Poiseuilles Law Formula

According to Poiseuille’s law, the flow of liquid varies depending on the length of the tube, the radius of the tube, the pressure gradient and the viscosity of the fluid. It is a physical law that calculates the pressure drop in an incompressible Newtonian fluid flowing in laminar flow through a long cylindrical pipe with a constant cross-section. It further elaborates that the flow of a liquid is directly proportional to the pressure gradient and radius of the tube and inversely proportional to the fluid viscosity and length of the tube.

Formula

The flow of a liquid inside a pipe is denoted by the symbol Q. Its unit of measurement is the same as that of velocity, that is, m³/s.
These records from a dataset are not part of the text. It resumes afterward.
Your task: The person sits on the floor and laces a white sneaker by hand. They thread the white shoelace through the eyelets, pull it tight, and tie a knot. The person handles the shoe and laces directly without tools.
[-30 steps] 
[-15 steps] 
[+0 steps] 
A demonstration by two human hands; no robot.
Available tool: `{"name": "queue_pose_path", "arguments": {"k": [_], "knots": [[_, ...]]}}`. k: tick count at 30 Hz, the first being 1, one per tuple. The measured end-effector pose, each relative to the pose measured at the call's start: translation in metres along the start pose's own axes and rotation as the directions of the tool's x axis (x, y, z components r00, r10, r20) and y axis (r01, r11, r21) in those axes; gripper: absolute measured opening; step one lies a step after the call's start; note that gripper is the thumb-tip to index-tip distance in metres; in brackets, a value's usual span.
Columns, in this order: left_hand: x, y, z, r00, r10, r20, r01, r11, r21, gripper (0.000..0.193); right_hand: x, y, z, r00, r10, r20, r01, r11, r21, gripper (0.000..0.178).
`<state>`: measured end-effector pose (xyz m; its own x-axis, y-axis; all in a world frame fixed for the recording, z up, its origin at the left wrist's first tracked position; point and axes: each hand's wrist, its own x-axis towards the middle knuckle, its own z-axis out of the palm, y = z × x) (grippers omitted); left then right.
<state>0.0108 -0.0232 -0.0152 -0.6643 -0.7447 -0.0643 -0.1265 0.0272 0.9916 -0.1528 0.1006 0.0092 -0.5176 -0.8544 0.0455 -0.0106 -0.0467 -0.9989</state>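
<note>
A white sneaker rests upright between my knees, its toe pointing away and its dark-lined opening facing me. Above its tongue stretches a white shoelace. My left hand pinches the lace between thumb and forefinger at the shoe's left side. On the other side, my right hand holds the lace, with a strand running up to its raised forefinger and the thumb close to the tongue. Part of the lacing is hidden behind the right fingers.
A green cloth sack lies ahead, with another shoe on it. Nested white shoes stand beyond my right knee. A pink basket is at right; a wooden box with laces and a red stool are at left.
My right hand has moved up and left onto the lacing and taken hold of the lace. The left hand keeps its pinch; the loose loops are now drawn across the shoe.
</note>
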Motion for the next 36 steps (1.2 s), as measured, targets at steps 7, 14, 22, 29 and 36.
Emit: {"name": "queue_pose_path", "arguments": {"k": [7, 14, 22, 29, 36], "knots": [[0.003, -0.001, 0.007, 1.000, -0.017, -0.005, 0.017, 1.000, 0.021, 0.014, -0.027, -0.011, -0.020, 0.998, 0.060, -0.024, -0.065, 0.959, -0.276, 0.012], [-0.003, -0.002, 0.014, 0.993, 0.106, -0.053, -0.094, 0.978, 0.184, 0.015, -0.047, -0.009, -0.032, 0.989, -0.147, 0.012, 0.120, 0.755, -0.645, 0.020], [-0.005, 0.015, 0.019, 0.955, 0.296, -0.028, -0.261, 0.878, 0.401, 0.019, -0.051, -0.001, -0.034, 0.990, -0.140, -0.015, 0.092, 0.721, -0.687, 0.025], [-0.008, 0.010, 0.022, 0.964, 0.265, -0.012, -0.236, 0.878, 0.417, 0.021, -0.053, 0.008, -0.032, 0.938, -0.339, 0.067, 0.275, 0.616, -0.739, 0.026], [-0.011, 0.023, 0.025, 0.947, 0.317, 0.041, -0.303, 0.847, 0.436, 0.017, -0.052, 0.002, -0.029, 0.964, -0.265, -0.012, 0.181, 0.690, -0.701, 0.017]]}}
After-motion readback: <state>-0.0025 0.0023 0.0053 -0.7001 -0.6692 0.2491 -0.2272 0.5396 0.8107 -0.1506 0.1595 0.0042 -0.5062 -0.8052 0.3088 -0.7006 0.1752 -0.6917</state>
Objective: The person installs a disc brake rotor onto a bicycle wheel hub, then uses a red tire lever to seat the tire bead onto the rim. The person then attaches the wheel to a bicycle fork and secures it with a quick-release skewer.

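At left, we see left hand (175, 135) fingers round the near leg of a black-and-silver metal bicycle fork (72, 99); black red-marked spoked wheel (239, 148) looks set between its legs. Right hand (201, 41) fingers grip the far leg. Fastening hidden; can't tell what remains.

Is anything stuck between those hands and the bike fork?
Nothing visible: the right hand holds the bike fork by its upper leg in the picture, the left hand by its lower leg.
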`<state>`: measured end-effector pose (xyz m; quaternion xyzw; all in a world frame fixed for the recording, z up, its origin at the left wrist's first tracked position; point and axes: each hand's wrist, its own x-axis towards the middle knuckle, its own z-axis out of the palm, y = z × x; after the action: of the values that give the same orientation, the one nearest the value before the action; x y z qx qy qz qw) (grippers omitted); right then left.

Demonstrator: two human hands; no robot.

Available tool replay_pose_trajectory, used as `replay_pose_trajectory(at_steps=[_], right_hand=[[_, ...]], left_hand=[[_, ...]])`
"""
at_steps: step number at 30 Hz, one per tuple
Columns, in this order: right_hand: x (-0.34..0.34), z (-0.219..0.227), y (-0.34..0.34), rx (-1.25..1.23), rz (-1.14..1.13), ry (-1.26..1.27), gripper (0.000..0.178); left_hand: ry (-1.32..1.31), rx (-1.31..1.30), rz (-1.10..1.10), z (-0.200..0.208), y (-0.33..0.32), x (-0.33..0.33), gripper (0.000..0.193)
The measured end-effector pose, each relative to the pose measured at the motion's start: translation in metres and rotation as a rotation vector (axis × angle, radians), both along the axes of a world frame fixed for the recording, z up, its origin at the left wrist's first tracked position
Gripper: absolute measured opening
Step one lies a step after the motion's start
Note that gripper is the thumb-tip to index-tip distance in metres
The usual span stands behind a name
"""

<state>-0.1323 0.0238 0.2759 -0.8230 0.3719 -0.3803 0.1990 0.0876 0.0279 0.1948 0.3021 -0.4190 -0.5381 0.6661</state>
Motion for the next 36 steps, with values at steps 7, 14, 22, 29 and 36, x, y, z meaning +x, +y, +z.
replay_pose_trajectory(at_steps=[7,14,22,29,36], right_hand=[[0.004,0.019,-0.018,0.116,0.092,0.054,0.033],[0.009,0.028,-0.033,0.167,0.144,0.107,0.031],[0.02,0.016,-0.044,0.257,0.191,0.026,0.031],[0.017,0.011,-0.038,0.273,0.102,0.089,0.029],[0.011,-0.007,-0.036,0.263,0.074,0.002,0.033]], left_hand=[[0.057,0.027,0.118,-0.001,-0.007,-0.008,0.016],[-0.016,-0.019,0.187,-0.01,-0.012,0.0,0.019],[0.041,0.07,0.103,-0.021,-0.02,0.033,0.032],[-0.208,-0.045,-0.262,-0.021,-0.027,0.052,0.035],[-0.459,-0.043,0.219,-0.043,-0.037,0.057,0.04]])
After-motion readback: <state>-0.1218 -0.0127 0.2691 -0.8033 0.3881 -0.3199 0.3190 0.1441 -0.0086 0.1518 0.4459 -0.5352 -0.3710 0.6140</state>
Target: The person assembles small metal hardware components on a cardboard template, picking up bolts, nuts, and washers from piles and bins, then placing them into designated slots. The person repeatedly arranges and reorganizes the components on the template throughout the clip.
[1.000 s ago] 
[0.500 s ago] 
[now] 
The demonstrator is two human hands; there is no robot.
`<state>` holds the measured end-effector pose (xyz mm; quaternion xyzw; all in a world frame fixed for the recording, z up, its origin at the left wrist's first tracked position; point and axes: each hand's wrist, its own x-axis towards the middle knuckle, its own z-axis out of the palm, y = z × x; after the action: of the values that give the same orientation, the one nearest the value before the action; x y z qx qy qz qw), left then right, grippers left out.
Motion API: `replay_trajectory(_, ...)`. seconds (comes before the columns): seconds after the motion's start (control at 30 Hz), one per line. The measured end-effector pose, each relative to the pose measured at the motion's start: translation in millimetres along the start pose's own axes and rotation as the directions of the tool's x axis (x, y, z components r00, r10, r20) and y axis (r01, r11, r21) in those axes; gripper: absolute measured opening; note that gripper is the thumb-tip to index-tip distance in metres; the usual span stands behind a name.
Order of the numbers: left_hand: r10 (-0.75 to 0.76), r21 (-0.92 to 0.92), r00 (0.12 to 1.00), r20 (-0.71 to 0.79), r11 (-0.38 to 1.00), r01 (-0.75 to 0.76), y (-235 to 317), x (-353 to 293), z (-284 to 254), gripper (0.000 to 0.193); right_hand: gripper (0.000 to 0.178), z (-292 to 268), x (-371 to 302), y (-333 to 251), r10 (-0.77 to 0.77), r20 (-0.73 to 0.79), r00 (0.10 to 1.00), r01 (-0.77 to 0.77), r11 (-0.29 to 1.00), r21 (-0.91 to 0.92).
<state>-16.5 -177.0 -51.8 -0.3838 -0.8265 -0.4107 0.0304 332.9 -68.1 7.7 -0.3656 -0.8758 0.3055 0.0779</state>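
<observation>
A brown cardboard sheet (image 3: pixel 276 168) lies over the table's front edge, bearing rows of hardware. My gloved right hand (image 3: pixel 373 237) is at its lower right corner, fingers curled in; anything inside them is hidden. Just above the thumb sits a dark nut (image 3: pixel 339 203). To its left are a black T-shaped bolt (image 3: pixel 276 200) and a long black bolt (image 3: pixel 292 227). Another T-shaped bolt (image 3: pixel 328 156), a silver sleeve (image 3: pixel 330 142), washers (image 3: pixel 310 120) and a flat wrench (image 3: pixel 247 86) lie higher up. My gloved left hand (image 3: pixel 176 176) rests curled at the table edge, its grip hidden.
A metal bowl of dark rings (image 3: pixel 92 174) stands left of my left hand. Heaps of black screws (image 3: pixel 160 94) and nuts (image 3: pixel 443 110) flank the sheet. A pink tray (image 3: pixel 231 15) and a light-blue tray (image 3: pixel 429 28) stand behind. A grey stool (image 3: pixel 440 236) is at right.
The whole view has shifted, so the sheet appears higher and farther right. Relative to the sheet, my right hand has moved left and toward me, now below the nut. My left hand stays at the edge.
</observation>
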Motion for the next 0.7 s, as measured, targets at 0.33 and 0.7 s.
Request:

Its dimensional formula is given by [M⁰L³T^-1]. It is equal to the ratio of a pressure gradient to the resistance shown by the liquid flowing in a tube.

Q = ΔPπr⁴ / 8ηl

where,

ΔP is the pressure gradient,

π is a constant with the value of 3.14,

r is the radius of tube,

η is the viscosity of fluid,

l is the length of tube.

The formula can also be written as,

Q = ΔP/R

where,

ΔP is the pressure gradient,

R = 8ηl/πr⁴ is the resistance of the liquid.

Sample Problems

Problem 1. A liquid is flowing through a tube of radius 2 m and length of 3 m. If the pressure across the tube ends is 200 Pa, find the flow of liquid. The viscosity of the liquid is 0.051 Pa s.

Solution:

We have,

ΔP = 200

r = 2

η = 0.051

l = 3

Using the formula we get,

Q = ΔPπr⁴ / 8ηl

= (200 × 3.14 × 2⁴)/(8 × 0.051 × 3)

= (200 × 3.14 × 16)/(8 × 0.051 × 3)

= 10048/1.224

= 8213 m³/s

Problem 2. A liquid is flowing through a tube of radius 10 mm and length of 20 mm. If the pressure across the tube ends is 400 Pa, find the flow of liquid. The viscosity of the liquid is 0.0076 Pa s.

Solution:

We have,

ΔP = 400

r = 0.01

η = 0.0076

l = 0.02

Using the formula we get,

Q = ΔPπr⁴ / 8ηl

= (400 × 3.14 × 0.01⁴)/(8 × 0.0076 × 0.02)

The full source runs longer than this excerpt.